Figure 1. Scalar information flow in molecular biology and present day genomics

The central dogma of molecular biology was explicitly coined by Crick as an information model and is encompassed by a Blois' broader subsequent theory of biomedical information. These scalar theories remain salient to genome-based therapy as they appropriately frame the information intermediaries between molecular mechanisms and clinical-level phenotypes. Above, the flow of information from lower scales to higher ones is shown for the central dogma and for gene expression data. Conventional gene expression signature classifiers predictive of therapeutic utility correspond to an intermediate emergent property, measured by a genomic metric, consisting of a selected number of genes.
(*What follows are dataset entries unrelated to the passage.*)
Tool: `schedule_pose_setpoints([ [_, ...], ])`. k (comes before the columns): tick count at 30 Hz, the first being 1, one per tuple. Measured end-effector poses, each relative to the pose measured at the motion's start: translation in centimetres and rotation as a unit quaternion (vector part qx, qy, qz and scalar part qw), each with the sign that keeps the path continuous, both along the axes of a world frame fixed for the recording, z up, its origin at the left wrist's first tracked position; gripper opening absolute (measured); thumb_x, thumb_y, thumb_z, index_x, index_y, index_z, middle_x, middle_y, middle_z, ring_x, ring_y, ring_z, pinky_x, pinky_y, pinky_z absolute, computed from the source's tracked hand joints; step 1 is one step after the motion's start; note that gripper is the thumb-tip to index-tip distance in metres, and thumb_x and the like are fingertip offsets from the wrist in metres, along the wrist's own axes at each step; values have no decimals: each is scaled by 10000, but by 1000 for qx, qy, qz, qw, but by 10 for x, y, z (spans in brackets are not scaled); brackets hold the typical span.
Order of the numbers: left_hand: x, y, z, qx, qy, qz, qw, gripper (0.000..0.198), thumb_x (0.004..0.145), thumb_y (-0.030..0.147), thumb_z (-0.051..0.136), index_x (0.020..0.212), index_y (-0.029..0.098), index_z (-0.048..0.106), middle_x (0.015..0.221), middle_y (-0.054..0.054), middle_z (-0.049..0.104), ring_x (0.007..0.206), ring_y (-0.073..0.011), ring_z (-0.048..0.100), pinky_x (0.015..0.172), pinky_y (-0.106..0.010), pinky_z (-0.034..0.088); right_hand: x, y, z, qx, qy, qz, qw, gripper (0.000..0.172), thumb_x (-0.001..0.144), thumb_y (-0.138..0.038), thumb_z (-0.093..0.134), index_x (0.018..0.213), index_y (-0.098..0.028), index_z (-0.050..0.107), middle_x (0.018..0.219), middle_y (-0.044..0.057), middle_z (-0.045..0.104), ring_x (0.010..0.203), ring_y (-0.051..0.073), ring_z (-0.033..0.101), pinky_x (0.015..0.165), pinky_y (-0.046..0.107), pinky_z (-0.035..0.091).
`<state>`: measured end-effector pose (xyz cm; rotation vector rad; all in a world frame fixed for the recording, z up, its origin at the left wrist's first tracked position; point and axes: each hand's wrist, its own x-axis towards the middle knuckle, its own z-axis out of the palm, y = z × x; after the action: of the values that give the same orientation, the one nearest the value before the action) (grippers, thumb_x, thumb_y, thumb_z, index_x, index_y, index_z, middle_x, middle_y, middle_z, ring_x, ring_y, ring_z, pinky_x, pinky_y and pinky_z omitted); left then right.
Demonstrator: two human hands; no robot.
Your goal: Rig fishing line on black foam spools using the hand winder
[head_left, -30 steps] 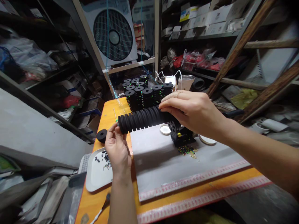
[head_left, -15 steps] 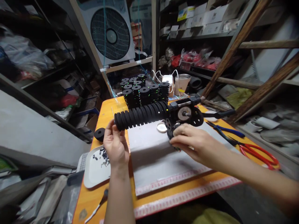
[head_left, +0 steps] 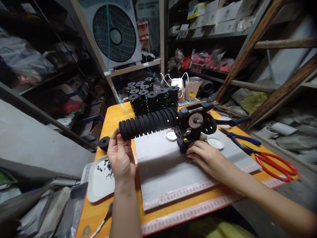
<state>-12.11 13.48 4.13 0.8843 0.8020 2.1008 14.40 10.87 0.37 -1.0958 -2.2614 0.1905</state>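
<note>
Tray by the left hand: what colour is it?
White tray, holding small dark parts; clearest in the head view.

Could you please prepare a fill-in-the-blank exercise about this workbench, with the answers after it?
1. The left hand grips the end of a row of ___ spools mounted on the winding machine.
2. The right hand rests on the ___ mat at the machine's base.
3. The scissors near the table's right edge have ___ handles.
4. The white tray of small parts lies to the ___ of the mat.
Missing words: black; grey; red; left.
</note>
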Motion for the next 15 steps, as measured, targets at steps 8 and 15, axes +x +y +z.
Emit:
schedule_pose_setpoints([
  [8,0,1,1,6,-12,2,1000,169,826,309,714,971,222,730,1048,-27,748,976,-131,683,946,-259,517,-9,7,98,145,137,16,980,207,823,-132,670,987,-245,617,920,8,695,811,169,675,748,302,549],
  [15,-1,0,-1,-11,-8,10,1000,229,818,348,719,1005,216,721,985,-41,759,945,-143,697,909,-261,527,-56,28,131,320,39,22,946,181,867,-91,610,999,-210,577,899,-20,713,748,103,679,702,207,551],
])
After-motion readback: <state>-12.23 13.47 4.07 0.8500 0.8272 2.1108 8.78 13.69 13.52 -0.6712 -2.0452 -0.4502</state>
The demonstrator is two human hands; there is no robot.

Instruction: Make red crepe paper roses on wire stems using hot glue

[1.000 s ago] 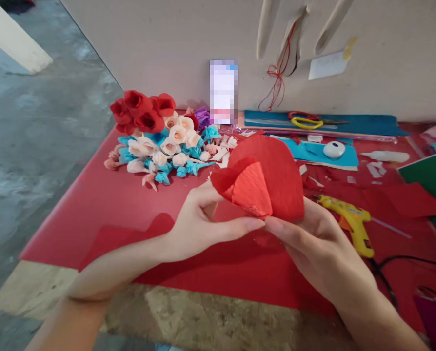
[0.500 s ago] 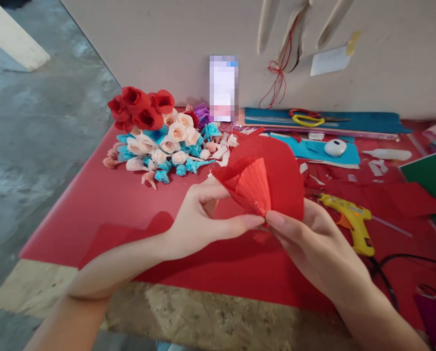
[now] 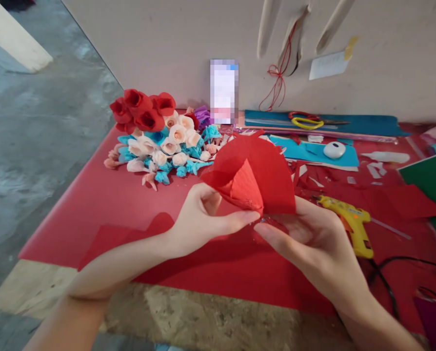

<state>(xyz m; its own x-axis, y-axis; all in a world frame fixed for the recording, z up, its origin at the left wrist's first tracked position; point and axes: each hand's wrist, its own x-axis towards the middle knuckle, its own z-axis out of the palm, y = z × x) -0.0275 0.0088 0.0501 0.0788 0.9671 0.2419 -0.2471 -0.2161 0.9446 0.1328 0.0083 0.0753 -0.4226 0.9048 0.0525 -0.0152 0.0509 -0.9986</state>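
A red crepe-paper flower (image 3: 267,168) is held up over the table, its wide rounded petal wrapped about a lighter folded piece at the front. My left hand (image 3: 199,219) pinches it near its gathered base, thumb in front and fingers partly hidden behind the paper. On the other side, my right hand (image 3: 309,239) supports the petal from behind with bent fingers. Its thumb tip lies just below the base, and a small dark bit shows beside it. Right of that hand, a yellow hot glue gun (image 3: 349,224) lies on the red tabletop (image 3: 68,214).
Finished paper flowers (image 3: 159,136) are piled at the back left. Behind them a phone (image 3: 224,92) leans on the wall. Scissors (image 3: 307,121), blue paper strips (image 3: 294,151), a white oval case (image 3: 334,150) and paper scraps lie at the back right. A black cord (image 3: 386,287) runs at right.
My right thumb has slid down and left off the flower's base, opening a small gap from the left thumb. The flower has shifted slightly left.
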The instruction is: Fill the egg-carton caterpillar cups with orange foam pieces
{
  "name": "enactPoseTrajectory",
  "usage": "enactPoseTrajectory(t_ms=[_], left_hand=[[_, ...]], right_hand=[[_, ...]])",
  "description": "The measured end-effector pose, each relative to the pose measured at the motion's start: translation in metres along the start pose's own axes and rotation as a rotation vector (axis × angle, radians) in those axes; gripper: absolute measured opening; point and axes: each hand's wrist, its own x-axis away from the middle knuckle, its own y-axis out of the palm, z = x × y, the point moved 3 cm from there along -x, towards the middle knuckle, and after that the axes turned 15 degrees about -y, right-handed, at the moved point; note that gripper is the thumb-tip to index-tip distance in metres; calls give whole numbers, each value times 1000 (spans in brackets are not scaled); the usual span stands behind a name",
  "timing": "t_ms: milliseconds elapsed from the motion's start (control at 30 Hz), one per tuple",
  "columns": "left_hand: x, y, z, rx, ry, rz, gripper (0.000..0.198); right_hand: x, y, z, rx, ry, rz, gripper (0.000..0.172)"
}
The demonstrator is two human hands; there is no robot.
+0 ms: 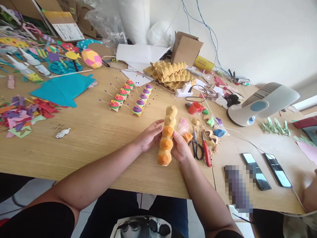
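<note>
Between my two hands I hold a strip of egg carton (166, 144) just above the table's near part. Its bumps nearest me are covered in orange, while the far ones are bare yellowish carton. My left hand (152, 135) grips its left side, and my right hand (181, 146) pinches the right side. Beyond them stand two finished-looking egg carton caterpillars, one red and green (119, 97) and one purple and yellow (141, 101), both with thin pins sticking out. Right of my right hand lie black-handled scissors (196, 145), a red utility knife (207, 152) and a lump of orange clay (187, 137).
Stacked egg cartons (170, 74) and a white power strip (184, 90) sit farther back. Bagged clay (219, 132), phones (277, 169) and a grey-white lamp-like device (262, 104) occupy the right. Paper scraps (21, 112) and teal felt (63, 88) lie left. Another person's arm (310, 195) shows at the right edge.
</note>
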Motion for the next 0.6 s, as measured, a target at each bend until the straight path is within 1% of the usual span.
enactPoseTrajectory(t_ms=[100, 267, 367, 500, 600], left_hand=[[1, 2, 0, -76, 26, 28, 84], [2, 2, 1, -180, 152, 134, 89], [3, 1, 4, -306, 243, 187, 83], [7, -2, 12, -625, 372, 254, 73], [10, -2, 18, -803, 438, 260, 64]], right_hand=[[-2, -1, 1, 4, -17, 12, 34], [-5, -2, -4, 72, -39, -46, 36], [-7, -5, -12, 198, -80, -59, 36], [-10, -9, -23, 443, -140, -62, 35], [-11, -10, -28, 589, -186, -83, 37]])
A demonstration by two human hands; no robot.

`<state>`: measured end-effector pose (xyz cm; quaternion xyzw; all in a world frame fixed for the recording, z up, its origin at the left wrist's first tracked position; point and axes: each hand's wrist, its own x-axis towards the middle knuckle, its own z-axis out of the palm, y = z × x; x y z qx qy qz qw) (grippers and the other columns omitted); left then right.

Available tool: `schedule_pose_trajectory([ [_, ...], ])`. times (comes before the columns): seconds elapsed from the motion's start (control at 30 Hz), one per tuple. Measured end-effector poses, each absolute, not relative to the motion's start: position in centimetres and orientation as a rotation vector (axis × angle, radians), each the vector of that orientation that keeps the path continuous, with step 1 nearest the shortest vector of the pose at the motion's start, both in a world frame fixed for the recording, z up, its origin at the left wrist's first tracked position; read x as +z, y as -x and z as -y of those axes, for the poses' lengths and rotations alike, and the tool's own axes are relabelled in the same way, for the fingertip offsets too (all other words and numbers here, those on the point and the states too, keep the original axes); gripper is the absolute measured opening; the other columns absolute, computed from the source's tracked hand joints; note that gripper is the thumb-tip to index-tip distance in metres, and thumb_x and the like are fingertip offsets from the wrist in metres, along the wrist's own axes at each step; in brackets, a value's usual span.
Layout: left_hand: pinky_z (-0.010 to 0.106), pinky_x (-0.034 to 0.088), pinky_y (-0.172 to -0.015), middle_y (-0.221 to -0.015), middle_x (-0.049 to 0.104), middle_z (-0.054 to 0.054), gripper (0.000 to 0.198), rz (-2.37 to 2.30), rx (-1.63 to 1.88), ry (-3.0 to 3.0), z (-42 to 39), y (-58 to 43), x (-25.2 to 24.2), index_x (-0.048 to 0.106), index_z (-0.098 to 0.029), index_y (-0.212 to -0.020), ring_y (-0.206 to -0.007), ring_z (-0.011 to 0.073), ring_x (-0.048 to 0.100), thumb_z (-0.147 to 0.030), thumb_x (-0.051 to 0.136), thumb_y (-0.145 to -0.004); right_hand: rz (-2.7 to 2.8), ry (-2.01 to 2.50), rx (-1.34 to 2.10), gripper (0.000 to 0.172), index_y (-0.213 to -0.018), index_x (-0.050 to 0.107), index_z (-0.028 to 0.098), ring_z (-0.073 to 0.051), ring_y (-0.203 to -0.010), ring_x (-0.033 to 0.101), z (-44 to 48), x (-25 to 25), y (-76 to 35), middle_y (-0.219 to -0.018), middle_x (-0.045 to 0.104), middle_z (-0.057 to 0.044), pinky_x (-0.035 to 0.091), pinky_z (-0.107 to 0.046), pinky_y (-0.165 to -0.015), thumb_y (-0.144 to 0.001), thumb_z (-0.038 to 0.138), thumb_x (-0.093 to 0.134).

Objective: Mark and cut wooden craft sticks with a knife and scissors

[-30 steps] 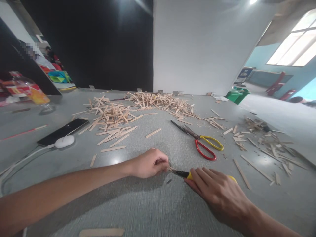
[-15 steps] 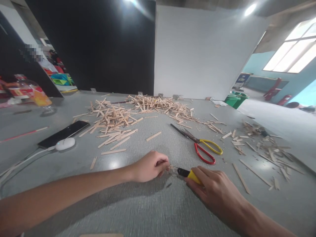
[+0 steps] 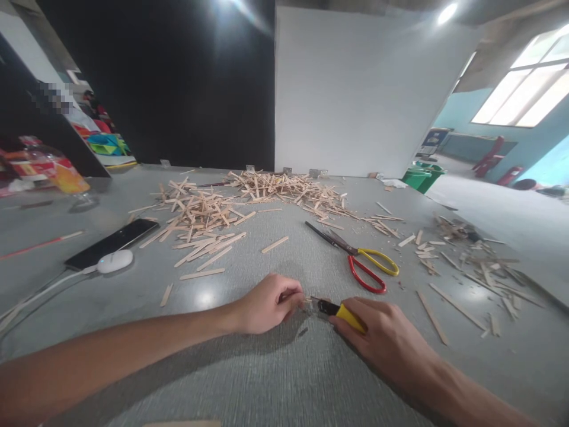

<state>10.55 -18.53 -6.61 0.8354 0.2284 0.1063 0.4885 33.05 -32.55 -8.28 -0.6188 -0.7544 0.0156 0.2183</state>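
My left hand [image 3: 272, 303] is closed in a pinch around a small piece of wooden stick [image 3: 307, 300], whose end shows just past the fingertips. Wrapped around a yellow-and-black utility knife [image 3: 349, 318] is my right hand [image 3: 383, 333]. The knife's thin tip points left and meets or nearly meets the stick's end; exact contact is too small to make out. Beyond my right hand lie scissors [image 3: 355, 255] with one red and one yellow handle. A single stick [image 3: 275, 244] rests on the grey table [image 3: 267, 379] beyond my left hand.
Wooden sticks [image 3: 200, 207] are heaped toward the back. Cut pieces and scraps [image 3: 489, 267] lie scattered on the right. On the left are a phone [image 3: 111, 243], a white corded device [image 3: 114, 261] and a bottle [image 3: 66, 175]. Black and white panels [image 3: 355, 89] stand behind the table.
The camera view has shifted slightly, moving the whole scene a little to the left. My hands keep nearly the same pose, and the knife stays close to the stick's end.
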Motion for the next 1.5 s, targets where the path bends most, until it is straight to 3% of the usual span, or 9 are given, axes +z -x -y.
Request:
schedule_pose_trajectory([
  [0.1, 0.020, 0.035, -0.053, -0.056, 0.054, -0.003, 0.035, -0.561, 0.267, -2.034, 18.5, -10.5, -6.7, 0.060, -0.016, -0.077, -0.050, 0.0099, 0.047, -0.035, 0.049, -0.104, 2.101, 1.701, -0.051, 0.036, -0.075, 0.054, 0.023, -0.015, -0.051, 0.050, 32.5, -8.5, -32.9, -0.064, 0.058, 0.002, 0.028, -0.032, -0.054, -0.106, 0.042, 0.053],
  [0.33, 0.021, 0.035, -0.052, -0.057, 0.054, -0.003, 0.034, -0.565, 0.288, -2.029, 18.7, -10.6, -6.7, 0.061, -0.016, -0.078, -0.050, 0.0100, 0.046, -0.034, 0.049, -0.104, 2.063, 1.720, 0.075, 0.036, -0.073, 0.053, 0.023, -0.014, -0.055, 0.053, 32.1, -8.3, -33.2, -0.064, 0.058, 0.003, 0.032, -0.029, -0.055, -0.104, 0.042, 0.058],
  [0.57, 0.020, 0.034, -0.051, -0.058, 0.056, -0.002, 0.035, -0.543, 0.303, -2.034, 18.8, -10.5, -6.9, 0.060, -0.016, -0.079, -0.051, 0.0099, 0.047, -0.037, 0.049, -0.104, 2.166, 1.578, -0.364, 0.040, -0.080, 0.057, 0.021, -0.016, -0.048, 0.054, 32.6, -9.2, -32.6, -0.063, 0.059, 0.002, 0.027, -0.035, -0.053, -0.112, 0.040, 0.042],
  [0.77, 0.020, 0.033, -0.051, -0.058, 0.055, -0.002, 0.039, -0.541, 0.318, -2.032, 19.0, -10.6, -6.8, 0.061, -0.016, -0.079, -0.051, 0.0100, 0.047, -0.042, 0.050, -0.104, 2.111, 1.625, -0.191, 0.044, -0.075, 0.054, 0.022, -0.014, -0.048, 0.052, 32.4, -9.0, -32.7, -0.061, 0.059, 0.003, 0.029, -0.032, -0.052, -0.110, 0.047, 0.044],
  [0.93, 0.020, 0.033, -0.051, -0.058, 0.055, -0.001, 0.041, -0.545, 0.331, -2.031, 19.0, -10.5, -7.1, 0.059, -0.016, -0.078, -0.050, 0.0099, 0.046, -0.045, 0.047, -0.105, 2.115, 1.604, -0.335, 0.044, -0.077, 0.056, 0.022, -0.015, -0.048, 0.053, 32.4, -9.0, -32.2, -0.061, 0.059, 0.002, 0.027, -0.035, -0.053, -0.112, 0.042, 0.040],
  [1.1, 0.020, 0.033, -0.051, -0.057, 0.055, -0.002, 0.041, -0.542, 0.352, -2.021, 19.0, -10.5, -7.3, 0.059, -0.016, -0.077, -0.050, 0.0100, 0.045, -0.045, 0.048, -0.105, 2.046, 1.677, -0.122, 0.045, -0.073, 0.053, 0.023, -0.014, -0.048, 0.051, 32.3, -9.0, -32.2, -0.060, 0.059, 0.003, 0.029, -0.030, -0.051, -0.108, 0.051, 0.047],
  [1.3, 0.020, 0.033, -0.050, -0.058, 0.055, -0.002, 0.040, -0.538, 0.333, -1.977, 19.0, -10.6, -7.0, 0.060, -0.016, -0.079, -0.050, 0.0103, 0.045, -0.047, 0.051, -0.104, 2.098, 1.608, -0.237, 0.046, -0.075, 0.057, 0.021, -0.014, -0.047, 0.050, 32.1, -8.8, -32.5, -0.060, 0.060, 0.001, 0.029, -0.032, -0.052, -0.110, 0.047, 0.042],
  [1.5, 0.021, 0.038, -0.050, -0.069, 0.062, 0.000, 0.049, -0.486, 0.220, -1.881, 18.3, -10.6, -6.9, 0.064, -0.015, -0.098, -0.048, 0.0096, 0.050, -0.054, 0.036, -0.109, 1.999, 1.737, -0.035, 0.038, -0.075, 0.056, 0.023, -0.015, -0.055, 0.054, 31.8, -7.6, -32.8, -0.065, 0.061, 0.001, 0.034, -0.030, -0.054, -0.105, 0.046, 0.055],
])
In contrast, Butte proposes that a drug is a potential candidate for a disease treatment when their respective global genomic metrics are in opposition.

Figure 2

Figure 2. Biological Scales Contrasting Reductionist and Integrative Drug Repositioning Computations

A few exemplar bioinformatics and computational biology studies of drug targeting or repositioning are used to illustrate the major differences in approaches: (i) reduction to the molecular function on the left quadrants, and (ii) integrated properties of multiple molecules to the right. The vertical axis discriminates among different scales of biological substrates for genetic or genomic assays. As shown at the DNA base pair scale, the genetics of warfarin dosage elucidated from a genome-wide association study is illustrated on the lower left quadrant (18). Gene expression signature classifiers follow at the mRNA scale (

). Integrated pathway-level scores of gene expression measures are shown in the lower right quadrant (19). High throughput screens (HTS) (11) of the upper left quadrant correspond to reductionism methods at the tissue level and contrast with increasingly integrative genome-wide tissular methods of the PREDICT algorithm (13) and that of Butte's research group conducted at the same biological scale (upper right quadrant, orange circles). Importantly, the genome-wide metric developed by Butte's group was applied to both a cellular-level disease (cancer) and a tissular one (IBD). As shown by the void in the uppermost part of the right quadrant, systemic diseases and multi-organ ones have not yet been explored by genome-wide metric and may require more comprehensive analyses than straightforward opposition of a genomic metric measured in surrogate tissues and drugs. Scales of biology (m): DNA base pairs, DNA, protein, organelle (mitochondria), cell, tissue, organ, system, organism.